What the exercise asks: Find the word "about" in the data. Return every line where it appears.

Collected data entries:
····················

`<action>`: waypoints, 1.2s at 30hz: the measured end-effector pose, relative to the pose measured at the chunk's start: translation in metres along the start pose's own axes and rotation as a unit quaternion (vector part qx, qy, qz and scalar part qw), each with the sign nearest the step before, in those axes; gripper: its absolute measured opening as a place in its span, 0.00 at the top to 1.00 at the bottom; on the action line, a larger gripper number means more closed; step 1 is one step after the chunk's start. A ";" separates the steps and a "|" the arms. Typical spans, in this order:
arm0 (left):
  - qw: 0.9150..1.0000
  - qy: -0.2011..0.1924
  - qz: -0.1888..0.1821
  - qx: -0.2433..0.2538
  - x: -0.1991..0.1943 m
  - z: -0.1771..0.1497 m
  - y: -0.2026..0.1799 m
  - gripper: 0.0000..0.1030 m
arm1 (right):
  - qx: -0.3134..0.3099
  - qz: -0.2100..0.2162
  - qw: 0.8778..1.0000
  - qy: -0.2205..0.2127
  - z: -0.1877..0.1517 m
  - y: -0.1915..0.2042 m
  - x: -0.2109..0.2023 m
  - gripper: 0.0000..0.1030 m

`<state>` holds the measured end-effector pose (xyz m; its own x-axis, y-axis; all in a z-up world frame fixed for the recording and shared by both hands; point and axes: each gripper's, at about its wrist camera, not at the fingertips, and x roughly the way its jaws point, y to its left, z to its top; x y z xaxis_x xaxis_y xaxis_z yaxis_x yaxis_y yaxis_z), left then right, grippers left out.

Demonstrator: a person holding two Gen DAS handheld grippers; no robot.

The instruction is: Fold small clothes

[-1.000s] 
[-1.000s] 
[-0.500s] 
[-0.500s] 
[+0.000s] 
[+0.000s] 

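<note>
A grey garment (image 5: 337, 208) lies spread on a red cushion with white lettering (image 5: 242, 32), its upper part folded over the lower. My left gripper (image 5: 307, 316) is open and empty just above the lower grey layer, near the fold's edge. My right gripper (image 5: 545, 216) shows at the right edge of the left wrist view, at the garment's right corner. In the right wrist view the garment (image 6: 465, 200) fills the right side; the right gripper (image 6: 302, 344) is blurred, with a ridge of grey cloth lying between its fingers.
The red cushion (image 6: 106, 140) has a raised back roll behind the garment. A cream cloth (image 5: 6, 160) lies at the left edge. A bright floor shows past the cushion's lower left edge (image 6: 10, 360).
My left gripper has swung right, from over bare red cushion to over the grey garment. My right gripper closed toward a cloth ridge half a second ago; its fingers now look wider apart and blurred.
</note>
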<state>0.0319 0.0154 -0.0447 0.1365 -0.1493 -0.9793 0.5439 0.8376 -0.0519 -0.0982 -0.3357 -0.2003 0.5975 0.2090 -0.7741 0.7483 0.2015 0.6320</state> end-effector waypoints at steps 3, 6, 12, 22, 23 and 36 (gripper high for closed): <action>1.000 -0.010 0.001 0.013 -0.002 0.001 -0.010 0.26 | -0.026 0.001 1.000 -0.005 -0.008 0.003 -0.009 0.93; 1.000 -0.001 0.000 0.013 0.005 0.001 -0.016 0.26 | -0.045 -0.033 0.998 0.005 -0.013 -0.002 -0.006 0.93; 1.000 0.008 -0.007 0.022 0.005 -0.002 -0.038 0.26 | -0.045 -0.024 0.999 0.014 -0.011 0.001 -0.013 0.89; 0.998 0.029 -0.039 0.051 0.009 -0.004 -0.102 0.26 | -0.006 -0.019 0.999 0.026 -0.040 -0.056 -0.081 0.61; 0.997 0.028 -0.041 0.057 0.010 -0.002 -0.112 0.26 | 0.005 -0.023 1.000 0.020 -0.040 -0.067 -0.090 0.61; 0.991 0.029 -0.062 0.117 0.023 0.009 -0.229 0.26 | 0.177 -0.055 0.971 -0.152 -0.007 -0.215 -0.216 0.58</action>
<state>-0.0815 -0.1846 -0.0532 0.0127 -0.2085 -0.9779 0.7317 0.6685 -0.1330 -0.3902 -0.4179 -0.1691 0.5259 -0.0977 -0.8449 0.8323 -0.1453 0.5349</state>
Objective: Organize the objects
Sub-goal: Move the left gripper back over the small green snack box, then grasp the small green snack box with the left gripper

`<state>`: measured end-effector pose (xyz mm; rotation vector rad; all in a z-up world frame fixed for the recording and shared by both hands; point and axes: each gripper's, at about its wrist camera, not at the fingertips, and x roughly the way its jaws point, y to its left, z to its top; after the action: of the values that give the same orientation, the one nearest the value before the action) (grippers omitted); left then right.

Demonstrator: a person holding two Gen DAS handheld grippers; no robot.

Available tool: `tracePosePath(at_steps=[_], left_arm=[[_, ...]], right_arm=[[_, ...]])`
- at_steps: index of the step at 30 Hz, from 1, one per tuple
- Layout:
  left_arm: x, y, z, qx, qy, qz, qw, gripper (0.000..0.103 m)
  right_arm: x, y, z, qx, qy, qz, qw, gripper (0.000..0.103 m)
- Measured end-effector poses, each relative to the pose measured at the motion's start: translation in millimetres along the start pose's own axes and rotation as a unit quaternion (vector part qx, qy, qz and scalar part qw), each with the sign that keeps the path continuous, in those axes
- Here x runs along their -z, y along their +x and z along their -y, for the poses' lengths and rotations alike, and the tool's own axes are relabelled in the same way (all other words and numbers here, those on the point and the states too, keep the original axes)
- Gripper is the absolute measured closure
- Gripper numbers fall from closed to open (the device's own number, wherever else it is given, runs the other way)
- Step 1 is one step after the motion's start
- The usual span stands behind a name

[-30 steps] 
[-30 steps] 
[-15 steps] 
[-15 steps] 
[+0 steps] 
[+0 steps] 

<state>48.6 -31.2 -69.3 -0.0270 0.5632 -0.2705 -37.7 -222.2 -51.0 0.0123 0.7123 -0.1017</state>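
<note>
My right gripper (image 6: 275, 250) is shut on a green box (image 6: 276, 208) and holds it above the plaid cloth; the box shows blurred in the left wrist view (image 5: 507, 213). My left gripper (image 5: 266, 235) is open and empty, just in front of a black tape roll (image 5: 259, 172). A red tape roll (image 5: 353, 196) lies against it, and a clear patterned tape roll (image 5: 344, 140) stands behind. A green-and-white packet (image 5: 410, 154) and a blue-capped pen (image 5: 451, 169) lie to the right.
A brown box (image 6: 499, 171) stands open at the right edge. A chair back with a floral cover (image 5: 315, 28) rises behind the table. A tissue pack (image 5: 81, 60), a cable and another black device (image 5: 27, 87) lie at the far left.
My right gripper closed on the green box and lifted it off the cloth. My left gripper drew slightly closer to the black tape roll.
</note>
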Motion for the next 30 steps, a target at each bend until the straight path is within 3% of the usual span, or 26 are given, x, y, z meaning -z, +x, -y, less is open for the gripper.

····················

Task response:
`<state>` holds the measured end-effector pose (xyz m; its own x-axis, y-axis; all in a z-up world frame fixed for the recording and shared by both hands; point and axes: each gripper's, at about its wrist camera, not at the fingertips, and x roughly the way its jaws point, y to its left, z to its top; x y z xaxis_x xaxis_y xaxis_z yaxis_x yaxis_y yaxis_z), left then right, grippers left out.
`<state>`: measured end-effector pose (xyz mm; rotation vector rad; all in a z-up world frame fixed for the recording and shared by both hands; point and axes: each gripper's, at about its wrist camera, not at the fingertips, and x roughly the way its jaws point, y to its left, z to its top; after the action: of the values that give the same orientation, the one nearest the value before the action) (grippers omitted); left then right.

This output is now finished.